CIO

Macquarie-Optus venture targets cybersecurity education at business, academia

Partnership aims to close Australia's cybersecurity skills gap

A cybersecurity skills-development partnership between Sydney's Macquarie University and Optus Business will ramp up quickly to push hundreds or thousands of cybersecurity-skilled engineers, researchers and business executives, into the skills-hungry Australian market, a university administrator has predicted.

Announced this week, the partnership will see the establishment of a $10m Optus Macquarie University Cyber Security Hub (CSH) that will serve as a centre of gravity for public and private collaboration around cybersecurity research and skills development.

Whereas Optus will provide linkages to the business and cybersecurity community, Macquarie University will support the program with full academic programs geared not only at undergraduate and graduate students, but at business leaders and executives.

“There will be hundreds and hundreds of people that get upskilled or trained in a range of different ways,” deputy vice-chancellor (corporate engagement and advancement) David Wilkinson told CSO Australia, adding that this would increase to be three or four times bigger within “the next couple of years”.

The organisations have taken a collaborative approach to the CSH, which will be actively seeking partners to augment its training and educational activities. And while the announcement comes on the heels of the government's National Innovation and Science Agenda and Cyber Security Strategy – which also – Wilkinson said the partnership was independent of that effort.

“Government policy is reacting to the reality of cyber security and so are we,” he said. “It is a multi-disciplinary issue – a business-process issue, a human-behaviour issue and a computer-science issue – and there is a shortage of people now and there will continue to be shortages.”

“You have to have a multi-disciplinary response that's across all levels of the company; the key organising principle here is meeting the needs of industry. If we go at it with that principle, I think we will get it right.”

Programs introduced under the initiative will be focused on Computing & IT, Business & Economics, and Security Studies & Criminology, with what organisers called a 'holistic approach to cybercrime' that includes technical, economic, and policy impacts.

“While cyber attacks are increasing in frequency and sophistication, most organisations lack the right expertise and skills across their business to identify and manage these attacks,” Optus Business managing director John Paitaridis said in a statement.

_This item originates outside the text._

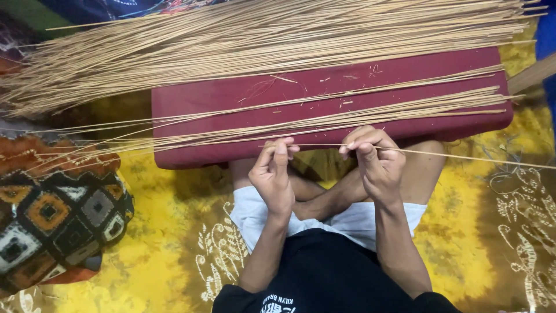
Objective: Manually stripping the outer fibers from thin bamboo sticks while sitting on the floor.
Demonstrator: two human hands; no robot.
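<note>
My left hand (273, 174) and my right hand (373, 159) are both pinched on one thin tan stick (480, 158) that runs off to the right, held just in front of a dark red cushion (231, 98). A small row of the same sticks (359, 113) lies along the cushion's near half. A much bigger bundle of sticks (260, 37) lies across its far edge. My crossed bare legs show under the hands.
A yellow patterned cloth (168, 232) covers the floor. A crocheted patterned pillow (55, 217) lies at the left. Small stick shavings (347, 75) are scattered on the cushion. A wooden piece (533, 72) shows at the right edge.
</note>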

“As organisations adopt more online and digital channels, they also need to have a fully integrated approach to cyber security involving all staff training, management buy-in, effective technology solutions and knowledge of today’s cyber threats....We are committed to empowering every person, business and organisation to confidently operate in the digital world, and this partnership is a significant step in helping us deliver on that promise.”

Optus will offer the program to its own workforce as well as those of its enterprise and government customers.

Taking a more broad-based approach to cybersecurity skills reflects growing demand for a range of high-demand cybersecurity skills across areas, the lack of which is having an impact on areas such as cloud computing.

As jobs surveys find that security analysts are the most in-demand role in the ICT industry, fixing Australia's cybersecurity skills gap has become a recurring theme for organisations including the Australian Computer Society, which recently advocated for a range of skills-development programs.

Cisco Systems has been targeting CISOs to help them plan strategies to bolster their cybersecurity workforces, while the Australian Cyber Security Centre (ACSC) has also advocated skills development to counter the “unrelenting” cyber threat facing Australian businesses.